The bioinformatics analysis (see Methods) was based on the coding of the FD curves (Fig. 1a). From the analysis of the corresponding (F,Lc) plot (Fig. 1b)45, three different coding schemes were obtained (Fig. 1c–e). Once the FD curves were coded in appropriate strings of symbols, clustering methods developed in Computer Science were used (see Methods and Supplementary Figs 3 and 4). At the end of the bioinformatics analysis, we identified three major clusters of similar FD curves that were obtained only from the membranes extracted from injected oocytes (Supplementary Fig. 5). To validate these clusters as clusters obtained from the unfolding of CNGA1 channels in the closed state, we used the construct CNGA1-N2B-HisTag and we selected those FD curves that exhibited an N2B fingerprint (black curves in Fig. 1f) that showed an initial segment of 85 nm (in Lc) without unfolding events, which are typical characteristics of the N2B construct46,47,48. This initial segment was followed by an additional segment resembling the peaks obtained for the CNGA1 channel construct (red curves in Fig. 1f). FD curves, obtained from the unfolding of CNGA1 channels, were identified by an initial filtering (Step 1 and 2 described in the Methods) of FD curves from experiments using injected and uninjected oocytes followed by a clusterization aimed to identify clusters of FD curves obtained only from injected oocytes (Step 3 and 4 in the Methods).

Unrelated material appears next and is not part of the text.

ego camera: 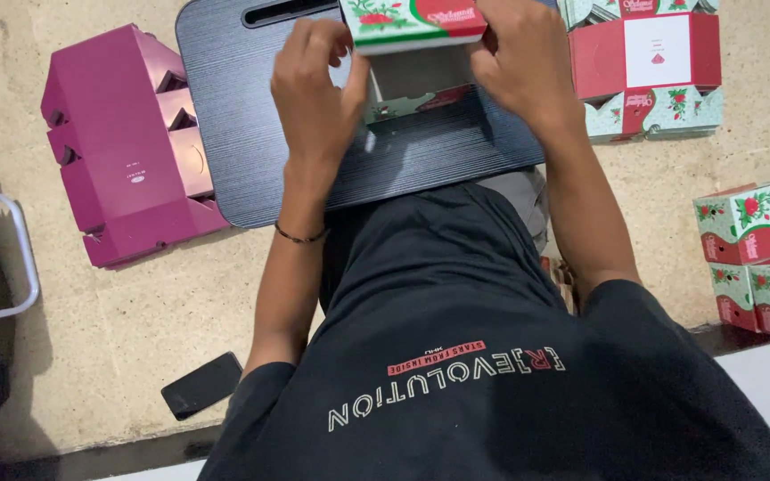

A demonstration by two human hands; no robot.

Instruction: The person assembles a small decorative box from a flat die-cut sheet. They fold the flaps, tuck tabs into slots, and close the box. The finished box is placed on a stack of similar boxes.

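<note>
1. Head view: the small cardboard box printed in red, green and white with strawberries (413, 36) lay with its long axis running left to right, its open side facing down toward the person, above the dark ribbed lap board (233, 107).
2. The box sat between both hands at the top edge of the view.
3. The left hand (315, 89) gripped the box's left end, fingers curled over a flap; the right hand (523, 62) clasped its right end.
4. Both forearms reached forward, wrists bent inward.
</note>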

Figure 1: FD curves from CNGA1 and CNGA1-N2B-HisTag in the closed state.
figure 1

(a) An example of an FD curve. (b) Transformation of the FD curve in a into an (F,Lc) plot; if the FD curve fits well in a piecewise manner using the WLC model, the resulting (F,Lc) plot is composed of a series of almost vertical segments located at the corresponding value of Lc and the upper value of each of these segments corresponds to the value of the force peak F. (ce) Three different coding schemes of increasing complexity that are all based on the processing of the (F,Lc) plot in b; coding scheme I (c) considers only the location of the force peak (the corresponding value of Lc) and is a binary coding; coding II (d) considers the location and the amplitude of the force peak and is not a binary coding; coding III (e) fits all sample values of F above 30 pN. Red dots represent the final coding of the FD curves. (f) 22 FD curves from Cluster 1-CS of CNGA1 (red) detected using bioinformatics analysis and 45 FD curves from the construct CNGA1-N2B-HisTag (black) in the closed state. The construct with N2B has an initial flat region of 85 nm, followed by force peaks matching the unfolding events observed with the CNGA1 construct. (g) Superimposition of 157 FD curves obtained from injected oocytes showing the peak force location of CNGA1. The 23FD curves (violet) end with a force peak with an Lc of 234 nm; 134 FD curves (red) have an additional force peak with an Lc of 276 nm. (h) Superimposition of histograms of normalized counts/bin against Lc from the 157 FD curves of b (now all in red) and 45 FD curves from the CNGA1-N2B-HisTag construct (black). (i) Histogram of Lc values of force peak (with Gaussian fit for the different peaks) from the FD curves in g with five peaks located at 96±3 (mean±s.d., n=117), 116±3 (mean±s.d., n=146), 159±3 (mean±s.d., n=157), 189±5 (mean±s.d., n=157), 234±6 (mean±s.d., n=157) nm and the detachment with the probability (P) of 0.75, 0.93, 0.95, 0.98 and 0.97, respectively.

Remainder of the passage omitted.